• **PROBLEM TO WORK ON**: Repeat the entries word for word. Leave nothing out.

------ RECORDS

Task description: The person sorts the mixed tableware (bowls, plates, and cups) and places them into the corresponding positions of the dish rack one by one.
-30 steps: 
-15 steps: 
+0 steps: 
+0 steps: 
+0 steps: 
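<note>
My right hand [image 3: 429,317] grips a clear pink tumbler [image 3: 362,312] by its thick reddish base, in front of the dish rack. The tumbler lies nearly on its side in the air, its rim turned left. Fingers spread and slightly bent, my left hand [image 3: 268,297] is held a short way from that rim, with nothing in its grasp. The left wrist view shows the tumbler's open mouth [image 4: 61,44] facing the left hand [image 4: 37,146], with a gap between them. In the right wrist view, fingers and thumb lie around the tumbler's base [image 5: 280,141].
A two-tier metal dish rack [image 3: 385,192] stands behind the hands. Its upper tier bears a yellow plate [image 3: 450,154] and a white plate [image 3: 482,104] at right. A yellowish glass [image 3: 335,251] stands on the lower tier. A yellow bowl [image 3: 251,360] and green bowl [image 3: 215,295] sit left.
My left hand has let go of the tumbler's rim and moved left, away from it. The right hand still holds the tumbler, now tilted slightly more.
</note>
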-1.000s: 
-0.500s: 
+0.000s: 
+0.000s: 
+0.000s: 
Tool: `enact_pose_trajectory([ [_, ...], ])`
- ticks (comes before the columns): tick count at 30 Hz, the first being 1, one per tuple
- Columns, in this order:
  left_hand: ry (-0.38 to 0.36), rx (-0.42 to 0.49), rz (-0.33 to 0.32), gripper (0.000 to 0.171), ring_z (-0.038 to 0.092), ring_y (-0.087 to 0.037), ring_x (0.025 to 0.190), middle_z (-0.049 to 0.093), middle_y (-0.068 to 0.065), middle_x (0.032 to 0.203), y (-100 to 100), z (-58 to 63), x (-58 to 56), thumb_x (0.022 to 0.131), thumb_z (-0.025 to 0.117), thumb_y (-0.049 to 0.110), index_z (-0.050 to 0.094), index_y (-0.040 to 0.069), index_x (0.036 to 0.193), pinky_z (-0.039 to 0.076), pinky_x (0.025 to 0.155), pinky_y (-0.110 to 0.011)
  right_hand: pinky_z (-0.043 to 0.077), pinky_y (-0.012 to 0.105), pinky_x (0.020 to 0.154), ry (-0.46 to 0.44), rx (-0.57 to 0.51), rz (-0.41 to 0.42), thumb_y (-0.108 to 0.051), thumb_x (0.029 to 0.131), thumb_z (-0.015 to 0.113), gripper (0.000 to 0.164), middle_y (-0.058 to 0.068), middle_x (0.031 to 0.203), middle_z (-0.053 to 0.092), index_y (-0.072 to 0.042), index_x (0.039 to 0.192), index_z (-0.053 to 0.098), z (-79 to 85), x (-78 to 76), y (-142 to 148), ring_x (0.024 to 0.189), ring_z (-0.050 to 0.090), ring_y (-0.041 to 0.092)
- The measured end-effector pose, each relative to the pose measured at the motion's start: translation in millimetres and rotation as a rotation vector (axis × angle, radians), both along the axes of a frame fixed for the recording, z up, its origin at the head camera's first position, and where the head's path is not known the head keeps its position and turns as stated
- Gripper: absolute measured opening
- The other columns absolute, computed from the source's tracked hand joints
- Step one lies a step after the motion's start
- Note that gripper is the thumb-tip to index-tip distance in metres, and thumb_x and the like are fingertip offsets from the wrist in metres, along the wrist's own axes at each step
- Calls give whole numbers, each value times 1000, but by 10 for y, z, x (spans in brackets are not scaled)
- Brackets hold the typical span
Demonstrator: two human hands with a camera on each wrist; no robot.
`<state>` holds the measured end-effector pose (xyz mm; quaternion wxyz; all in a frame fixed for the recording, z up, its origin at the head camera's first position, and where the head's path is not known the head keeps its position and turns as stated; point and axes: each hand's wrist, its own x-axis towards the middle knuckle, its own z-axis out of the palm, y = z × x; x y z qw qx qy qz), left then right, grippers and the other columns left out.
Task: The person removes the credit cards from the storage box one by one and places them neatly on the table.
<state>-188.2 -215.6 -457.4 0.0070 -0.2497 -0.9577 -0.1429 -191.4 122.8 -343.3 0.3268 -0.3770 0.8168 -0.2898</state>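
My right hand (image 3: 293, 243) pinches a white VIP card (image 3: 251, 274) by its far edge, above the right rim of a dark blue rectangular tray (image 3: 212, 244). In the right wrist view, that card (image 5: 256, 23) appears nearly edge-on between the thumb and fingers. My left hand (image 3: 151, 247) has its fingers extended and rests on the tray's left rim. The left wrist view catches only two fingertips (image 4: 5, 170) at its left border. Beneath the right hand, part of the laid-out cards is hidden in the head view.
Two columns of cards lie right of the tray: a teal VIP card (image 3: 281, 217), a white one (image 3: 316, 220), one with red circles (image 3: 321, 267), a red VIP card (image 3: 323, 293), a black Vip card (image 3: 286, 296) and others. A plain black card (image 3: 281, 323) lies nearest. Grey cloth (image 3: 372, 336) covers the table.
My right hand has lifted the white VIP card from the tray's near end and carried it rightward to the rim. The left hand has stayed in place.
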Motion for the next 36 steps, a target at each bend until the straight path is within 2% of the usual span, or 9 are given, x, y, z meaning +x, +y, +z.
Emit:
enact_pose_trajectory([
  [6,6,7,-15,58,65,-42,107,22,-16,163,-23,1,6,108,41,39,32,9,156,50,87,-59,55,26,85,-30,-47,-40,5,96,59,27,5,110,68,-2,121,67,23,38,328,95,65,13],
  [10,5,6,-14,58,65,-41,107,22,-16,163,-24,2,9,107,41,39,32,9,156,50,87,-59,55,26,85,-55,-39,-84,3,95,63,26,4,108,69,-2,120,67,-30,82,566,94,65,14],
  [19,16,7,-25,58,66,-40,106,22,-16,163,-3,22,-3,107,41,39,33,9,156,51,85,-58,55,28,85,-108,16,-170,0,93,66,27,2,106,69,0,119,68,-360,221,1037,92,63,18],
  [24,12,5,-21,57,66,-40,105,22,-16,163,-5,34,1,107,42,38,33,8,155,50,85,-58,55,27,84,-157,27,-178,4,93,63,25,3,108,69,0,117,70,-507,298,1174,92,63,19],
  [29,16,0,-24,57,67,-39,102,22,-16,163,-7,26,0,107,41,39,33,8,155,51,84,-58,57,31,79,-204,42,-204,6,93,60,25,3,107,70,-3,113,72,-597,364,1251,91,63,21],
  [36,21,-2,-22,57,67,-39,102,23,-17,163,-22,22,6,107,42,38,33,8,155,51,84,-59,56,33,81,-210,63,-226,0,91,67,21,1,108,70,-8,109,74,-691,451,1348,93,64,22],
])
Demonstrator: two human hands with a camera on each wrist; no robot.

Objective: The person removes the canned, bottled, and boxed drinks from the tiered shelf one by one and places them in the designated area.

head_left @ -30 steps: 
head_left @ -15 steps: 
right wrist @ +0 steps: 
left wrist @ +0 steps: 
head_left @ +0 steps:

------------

• **REPLY**:
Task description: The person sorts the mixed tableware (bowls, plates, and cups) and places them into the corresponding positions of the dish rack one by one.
-30 steps: 
-15 steps: 
+0 steps: 
+0 steps: 
+0 steps: 
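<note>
My right hand [image 3: 429,317] grips a clear pink tumbler [image 3: 362,312] by its thick reddish base, in front of the dish rack. The tumbler lies nearly on its side in the air, its rim turned left. Fingers spread and slightly bent, my left hand [image 3: 268,297] is held a short way from that rim, with nothing in its grasp. The left wrist view shows the tumbler's open mouth [image 4: 61,44] facing the left hand [image 4: 37,146], with a gap between them. In the right wrist view, fingers and thumb lie around the tumbler's base [image 5: 280,141].
A two-tier metal dish rack [image 3: 385,192] stands behind the hands. Its upper tier bears a yellow plate [image 3: 450,154] and a white plate [image 3: 482,104] at right. A yellowish glass [image 3: 335,251] stands on the lower tier. A yellow bowl [image 3: 251,360] and green bowl [image 3: 215,295] sit left.
My left hand has let go of the tumbler's rim and moved left, away from it. The right hand still holds the tumbler, now tilted slightly more.
</note>
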-1.000s: 
-0.500s: 
+0.000s: 
+0.000s: 
+0.000s: 
Tool: `enact_pose_trajectory([ [_, ...], ])`
- ticks (comes before the columns): tick count at 30 Hz, the first being 1, one per tuple
- Columns, in this order:
  left_hand: ry (-0.38 to 0.36), rx (-0.42 to 0.49), rz (-0.33 to 0.32), gripper (0.000 to 0.171), ring_z (-0.038 to 0.092), ring_y (-0.087 to 0.037), ring_x (0.025 to 0.190), middle_z (-0.049 to 0.093), middle_y (-0.068 to 0.065), middle_x (0.032 to 0.203), y (-100 to 100), z (-58 to 63), x (-58 to 56), thumb_x (0.022 to 0.131), thumb_z (-0.025 to 0.117), thumb_y (-0.049 to 0.110), index_z (-0.050 to 0.094), index_y (-0.040 to 0.069), index_x (0.036 to 0.193), pinky_z (-0.039 to 0.076), pinky_x (0.025 to 0.155), pinky_y (-0.110 to 0.011)
  right_hand: pinky_z (-0.043 to 0.077), pinky_y (-0.012 to 0.105), pinky_x (0.020 to 0.154), ry (-0.46 to 0.44), rx (-0.57 to 0.51), rz (-0.41 to 0.42), thumb_y (-0.108 to 0.051), thumb_x (0.029 to 0.131), thumb_z (-0.015 to 0.113), gripper (0.000 to 0.164), middle_y (-0.058 to 0.068), middle_x (0.031 to 0.203), middle_z (-0.053 to 0.092), index_y (-0.072 to 0.042), index_x (0.039 to 0.192), index_z (-0.053 to 0.098), z (-79 to 85), x (-78 to 76), y (-142 to 148), ring_x (0.024 to 0.189), ring_z (-0.050 to 0.090), ring_y (-0.041 to 0.092)
- The measured end-effector pose, each relative to the pose measured at the motion's start: translation in millimetres and rotation as a rotation vector (axis × angle, radians), both along the axes of a frame fixed for the recording, z up, its origin at the head camera's first position, and where the head's path is not known the head keeps its position and turns as stated
- Gripper: absolute measured opening
- The other columns absolute, computed from the source's tracked hand joints
- Step one lies a step after the motion's start
- Note that gripper is the thumb-tip to index-tip distance in metres, and thumb_x and the like are fingertip offsets from the wrist in metres, along the wrist's own axes at each step
- Calls give whole numbers, each value times 1000, but by 10 for y, z, x (spans in brackets are not scaled)
- Brackets hold the typical span
Demonstrator: two human hands with a camera on each wrist; no robot.
`<state>` holds the measured end-effector pose (xyz mm; quaternion wxyz; all in a frame fixed for the recording, z up, its origin at the head camera's first position, and where the head's path is not known the head keeps its position and turns as stated; point and axes: each hand's wrist, its own x-axis towards the middle knuckle, its own z-axis out of the palm, y = z × x; x y z qw qx qy qz), left then right, grippers and the other columns left out.
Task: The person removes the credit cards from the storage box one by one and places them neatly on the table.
<state>-188.2 -215.6 -457.4 0.0070 -0.2497 -0.9577 -0.1429 -191.4 122.8 -343.3 0.3268 -0.3770 0.8168 -0.2898</state>
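My right hand (image 3: 293, 243) pinches a white VIP card (image 3: 251, 274) by its far edge, above the right rim of a dark blue rectangular tray (image 3: 212, 244). In the right wrist view, that card (image 5: 256, 23) appears nearly edge-on between the thumb and fingers. My left hand (image 3: 151, 247) has its fingers extended and rests on the tray's left rim. The left wrist view catches only two fingertips (image 4: 5, 170) at its left border. Beneath the right hand, part of the laid-out cards is hidden in the head view.
Two columns of cards lie right of the tray: a teal VIP card (image 3: 281, 217), a white one (image 3: 316, 220), one with red circles (image 3: 321, 267), a red VIP card (image 3: 323, 293), a black Vip card (image 3: 286, 296) and others. A plain black card (image 3: 281, 323) lies nearest. Grey cloth (image 3: 372, 336) covers the table.
My right hand has lifted the white VIP card from the tray's near end and carried it rightward to the rim. The left hand has stayed in place.
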Motion for the next 36 steps, a target at each bend until the straight path is within 2% of the usual span, or 9 are given, x, y, z meaning +x, +y, +z.
Emit:
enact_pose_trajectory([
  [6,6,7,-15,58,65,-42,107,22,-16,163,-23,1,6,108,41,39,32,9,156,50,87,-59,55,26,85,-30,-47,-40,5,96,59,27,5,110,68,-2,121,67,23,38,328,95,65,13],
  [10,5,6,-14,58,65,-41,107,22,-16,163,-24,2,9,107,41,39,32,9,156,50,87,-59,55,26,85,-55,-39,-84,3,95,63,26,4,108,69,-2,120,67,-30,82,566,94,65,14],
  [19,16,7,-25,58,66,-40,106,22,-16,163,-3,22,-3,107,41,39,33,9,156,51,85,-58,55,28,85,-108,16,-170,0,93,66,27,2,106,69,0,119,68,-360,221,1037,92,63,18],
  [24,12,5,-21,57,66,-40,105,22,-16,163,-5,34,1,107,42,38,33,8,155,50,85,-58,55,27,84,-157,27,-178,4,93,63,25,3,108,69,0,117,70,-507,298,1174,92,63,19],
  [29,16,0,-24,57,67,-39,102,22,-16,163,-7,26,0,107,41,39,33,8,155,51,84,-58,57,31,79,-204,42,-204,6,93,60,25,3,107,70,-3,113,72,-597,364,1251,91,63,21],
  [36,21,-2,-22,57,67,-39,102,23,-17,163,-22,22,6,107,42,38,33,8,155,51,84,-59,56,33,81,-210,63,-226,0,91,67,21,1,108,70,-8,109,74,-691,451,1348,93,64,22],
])
Demonstrator: two human hands with a camera on each wrist; no robot.

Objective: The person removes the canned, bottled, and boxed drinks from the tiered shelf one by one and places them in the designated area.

head_left @ -30 steps: 
head_left @ -15 steps: 
right wrist @ +0 steps: 
left wrist @ +0 steps: 
head_left @ +0 steps:

Nothing else is needed to complete the answer.